Salmo 50
Me pondré en camino a donde está mi
Padre.
Misericordia, Dios mío, por tu bondad, por tu
inmensa compasión, borra mi culpa, lava del todo mi delito, limpia mi pecado.
Oh Dios, crea en mí un corazón puro, renuévame por
dentro con espíritu firme; no me arrojes lejos de tu rostro, no me quites tu
santo espíritu.
Señor, me abrirás los labios, y mi boca
proclamará tu alabanza. Mi sacrificio es un espíritu quebrantado; un corazón
quebrantado y humillado, tú no lo desprecias.
Hablar de pecado está
mal visto. Las filosofías ateas lo presentan como un invento moral para
reprimir nuestros impulsos más genuinos y controlar nuestras mentes. Sin
embargo, el sentimiento de culpa, de haber obrado mal, existe. Y permanece por
mucho que se niegue el valor de la moral cristiana.

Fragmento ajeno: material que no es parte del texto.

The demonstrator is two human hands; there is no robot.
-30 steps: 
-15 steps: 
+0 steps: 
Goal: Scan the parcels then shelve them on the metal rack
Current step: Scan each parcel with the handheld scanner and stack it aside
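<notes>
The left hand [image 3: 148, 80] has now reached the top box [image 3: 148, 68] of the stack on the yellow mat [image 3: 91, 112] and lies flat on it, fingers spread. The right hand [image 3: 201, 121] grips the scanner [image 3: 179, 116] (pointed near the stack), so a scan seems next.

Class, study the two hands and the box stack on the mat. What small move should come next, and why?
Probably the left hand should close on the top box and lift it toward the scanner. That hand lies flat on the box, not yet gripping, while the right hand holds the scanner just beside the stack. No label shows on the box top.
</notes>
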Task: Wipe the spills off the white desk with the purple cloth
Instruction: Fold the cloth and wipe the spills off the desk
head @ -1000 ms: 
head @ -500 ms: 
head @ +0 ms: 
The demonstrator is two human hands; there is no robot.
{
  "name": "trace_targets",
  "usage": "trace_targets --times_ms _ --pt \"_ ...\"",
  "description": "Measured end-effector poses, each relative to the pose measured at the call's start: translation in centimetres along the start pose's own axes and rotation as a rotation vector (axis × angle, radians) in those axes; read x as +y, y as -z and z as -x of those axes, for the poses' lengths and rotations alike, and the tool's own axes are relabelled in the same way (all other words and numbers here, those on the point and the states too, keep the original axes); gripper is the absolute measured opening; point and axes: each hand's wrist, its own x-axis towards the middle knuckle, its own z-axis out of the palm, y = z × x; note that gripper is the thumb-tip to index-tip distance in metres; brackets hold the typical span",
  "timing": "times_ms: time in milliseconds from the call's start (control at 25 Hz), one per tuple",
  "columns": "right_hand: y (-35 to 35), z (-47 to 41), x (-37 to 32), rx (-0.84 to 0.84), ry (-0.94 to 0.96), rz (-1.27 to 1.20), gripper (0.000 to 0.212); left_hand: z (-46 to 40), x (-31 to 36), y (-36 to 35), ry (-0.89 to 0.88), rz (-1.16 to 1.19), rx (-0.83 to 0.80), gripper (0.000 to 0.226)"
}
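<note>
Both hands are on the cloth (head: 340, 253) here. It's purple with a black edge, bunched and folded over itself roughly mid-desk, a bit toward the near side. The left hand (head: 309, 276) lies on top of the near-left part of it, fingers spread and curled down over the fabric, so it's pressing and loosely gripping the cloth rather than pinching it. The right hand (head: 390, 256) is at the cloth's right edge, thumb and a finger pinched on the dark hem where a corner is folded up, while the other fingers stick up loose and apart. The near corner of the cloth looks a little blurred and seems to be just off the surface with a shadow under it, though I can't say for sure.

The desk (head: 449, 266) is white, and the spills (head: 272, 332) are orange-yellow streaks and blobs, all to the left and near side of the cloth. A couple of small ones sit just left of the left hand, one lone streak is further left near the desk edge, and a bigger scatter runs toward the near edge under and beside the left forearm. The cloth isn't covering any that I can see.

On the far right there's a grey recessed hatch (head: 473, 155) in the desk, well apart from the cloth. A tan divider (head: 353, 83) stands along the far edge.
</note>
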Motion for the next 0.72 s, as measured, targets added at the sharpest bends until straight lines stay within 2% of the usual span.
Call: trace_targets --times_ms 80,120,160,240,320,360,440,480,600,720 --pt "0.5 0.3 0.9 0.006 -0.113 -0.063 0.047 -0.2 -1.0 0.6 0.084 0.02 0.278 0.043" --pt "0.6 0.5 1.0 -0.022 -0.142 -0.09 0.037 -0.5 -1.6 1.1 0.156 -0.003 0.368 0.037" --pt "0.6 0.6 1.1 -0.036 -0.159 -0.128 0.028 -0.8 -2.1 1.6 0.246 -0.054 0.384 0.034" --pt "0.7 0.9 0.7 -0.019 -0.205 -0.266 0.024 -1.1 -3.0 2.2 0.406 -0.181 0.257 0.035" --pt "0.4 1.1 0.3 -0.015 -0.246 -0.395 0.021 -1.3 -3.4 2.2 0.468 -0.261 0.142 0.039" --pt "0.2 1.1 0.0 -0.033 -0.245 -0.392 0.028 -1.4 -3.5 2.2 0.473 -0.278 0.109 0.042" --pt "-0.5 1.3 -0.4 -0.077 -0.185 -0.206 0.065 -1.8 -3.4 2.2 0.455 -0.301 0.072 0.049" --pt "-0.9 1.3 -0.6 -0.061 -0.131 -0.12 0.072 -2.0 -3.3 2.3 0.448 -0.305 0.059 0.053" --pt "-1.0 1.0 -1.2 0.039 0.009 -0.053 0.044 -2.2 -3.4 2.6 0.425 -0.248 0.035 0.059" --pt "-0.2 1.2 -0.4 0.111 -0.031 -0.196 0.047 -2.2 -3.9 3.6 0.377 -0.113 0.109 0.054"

Toda persona tiene lo que llamamos conciencia. Es una facultad universal que nos permite distinguir entre el bien y el mal. Pecado es elegir deliberadamente el mal. ¿Sus consecuencias? Una ruptura del hombre en sus relaciones
fundamentales: consigo mismo, con los demás, con el mundo, con Dios. El pecado
hiere la humanidad y mutila el alma. Por mucho que la sociedad o las filosofías
modernas quieran eliminar el concepto de pecado, pueden taparlo o barrerlo del
mapa, pero la realidad persistirá. Un mal cometido deja huella y tiene
consecuencias. Nadie nos puede aliviar si la conciencia de culpa nos sigue
mordiendo por dentro.
David compuso este salmo
en un momento de dolor, cuando fue consciente del mal que había causado
poseyendo a la mujer de Urías y enviando a éste a morir, al frente de sus
tropas. Pasada la ofuscación del deseo, David comprendió el alcance de su
pecado y lloró amargamente. Los versos del salmo son palabras de un hombre
contrito, abrumado por el peso de la culpa. Y en ellos vemos un sincero anhelo
de luz, de limpieza interior, de perdón.
El Papa Francisco compara
el sacramento del perdón, no tanto con una lavandería que nos limpia la mancha
del pecado, sino con un botiquín de campaña. El pecado es una herida que nos
desangra y nos debilita. El pecado enferma nuestro espíritu y nuestro cuerpo, y
contagia de dolor y pesar a cuantos nos rodean. El pecado, como un tumor, crece,
nos quita las fuerzas y va deteriorando todo a nuestro alrededor. ¿Dónde está
la medicina, el ungüento, el desinfectante y las vendas? En la misericordia de
Dios.
Con su amor nos regenera,
nos limpia y nos purifica. Con su dulzura alivia el dolor y alimenta el tejido
de nuestra alma para que pueda volver a crecer, sano, y cicatrice. Muchos psicólogos
o terapeutas quizás te digan: perdónate a ti mismo, ámate a ti mismo. Pero hay
heridas que uno solo no puede sanar. Necesitamos que el otro, ese gran Otro amoroso que es Dios, nos sane por
dentro. Necesitamos de su gracia. No somos impotentes, pero tampoco somos
omnipotentes. Abrirnos a su amor nos restaura.
El corazón quebrantado es
la herida abierta por la que puede entrar la misericordia de Dios. Por nuestras
grietas entra la luz salvadora. Dice un refrán chino: cuando la casa está en ruinas, por el tejado puede verse la luna. Así
mismo, cuando nuestro corazón está destrozado es cuando podemos atisbar los
primeros rayos de esperanza.
Saberse amado y perdonado por Dios no sólo nos sana por dentro, sino que
nos llena de alborozo. Tanto, que nos impulsa a elevar un cántico de alabanza.
De la pena por la culpa, los versos del salmo nos llevan a la alegría del
perdón y la reconciliación con el Amor que nos sostiene siempre.